Lo schema comunitario per la garanzia dei depositi eguale per tutti i Paesi sarà pronto solo tra qualche settimana, ma già ora si possono individuare alcuni principi. La garanzia è prestato sul conto, non sui depositanti. Perciò la garanzia è unica. Non serve intestare il conto a 3o 4 titolari per godere di 3 o 4 garanzie. Ma se apro più conti correnti presso la stessa banca per restare sotto la soglia dei 100 mila euro? Anche in questo caso il cumulo dei conti non sembra una prospettiva praticabile.

I conti verranno sommati. Diverso, naturalmente, il caso se un conto è personale, l'altro intestato ad un'attività economica. I regolamenti serviranno ad identificare i confini accettati. In linea di massima, dicono gli esperti, non ha senso spremersi troppo le meningi per aggirare la regola. Semmai nasceranno alternative al conto corrente (e al conto deposito) che garantiranno disponibilità liquide quasi a vista con strumenti di altra natura, come i fondi liquidità.

Più interessante, sul piano pratico, il tema delle obbligazioni che non sono tutte eguali.

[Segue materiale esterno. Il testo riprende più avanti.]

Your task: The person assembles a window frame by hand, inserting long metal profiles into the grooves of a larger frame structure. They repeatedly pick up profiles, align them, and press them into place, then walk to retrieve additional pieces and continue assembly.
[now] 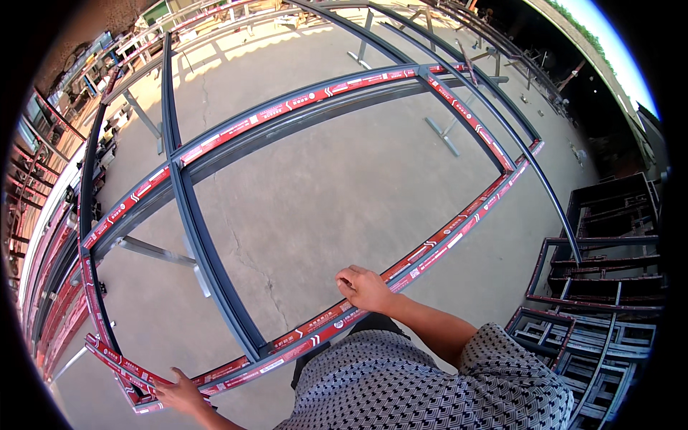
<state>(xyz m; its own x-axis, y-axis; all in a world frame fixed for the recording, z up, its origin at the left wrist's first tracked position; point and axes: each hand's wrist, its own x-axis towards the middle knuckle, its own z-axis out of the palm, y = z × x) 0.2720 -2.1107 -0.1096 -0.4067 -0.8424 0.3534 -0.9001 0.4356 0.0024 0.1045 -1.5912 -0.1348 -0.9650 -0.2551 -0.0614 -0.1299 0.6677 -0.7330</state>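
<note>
A large dark grey metal window frame (215, 261) with crossbars lies raised in front of me, its edges covered in red printed film. At the lower left my left hand (180, 393) is closed on a short loose bar (122, 364) faced with the same red film. That bar lies at a slant across the frame's near left corner. My right hand (364, 288) is above the frame's near rail (430, 251), fingers curled in. What it holds, if anything, is hidden.
Metal stands (154, 251) support the frame above a cracked concrete floor (322, 179). Several stacked frames (588, 322) stand at the right. A long thin dark bar (530, 165) reaches over the frame's right side. Red-wrapped profiles (54, 287) are piled at the left.
</note>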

Ci sono obbligazioni subordinate o senior, che garantiscono il rimborso ai portatori solo dopo i creditori ordinari. E ci sono obbligazioni ordinarie protette quasi quanto i depositi. In linea di massima, le prime hanno tassi di interesse più alti, giustificati dal rischio più elevato. E dovrebbero essere riservate solo agli operatori professionali.

Ma non mancano casi di altro tipo, come ben sanno i sottoscrittori delle obbligazioni Bpm, a suo tempo collocate allo sportello anche se presentavano un alto profilo di rischio. D' ora in poi sarà necessario farsi precisare allo sportello se le obbligazioni offerte saranno subordinate o meno. Lasciate ogni speranza, azionisti di banche in default. A pagare il prezzo sarete innanzitutto voi, che avete avuto l'ardire di scommettere su titoli di banche in crisi, confidando in una resurrezione aiutata dalle autorità di Stato.

D'ora in poi le autorità comunitarie vigileranno contro eventuali «regali», senza fare sconti nemmeno ai piccoli azionisti. Scordatevi i warrant o altri interventi a favore dei soci minori,come ai tempi del Banco Ambrosiano. Se volete puntare sulle azioni bancarie, meglio affidarsi ad un fondo, gestito da professionisti che non dovrebbero farsi cogliere di sorpresa. Pensateci bene quando la banca vi chiederà di sottoscrivere azioni dell'istituto (magari non quotato) per concedervi un mutuo o un affidamento: il rischio sarà tutto vostro. Certo, la regola varrà dal 2018, ma è meglio muoversi per tempo.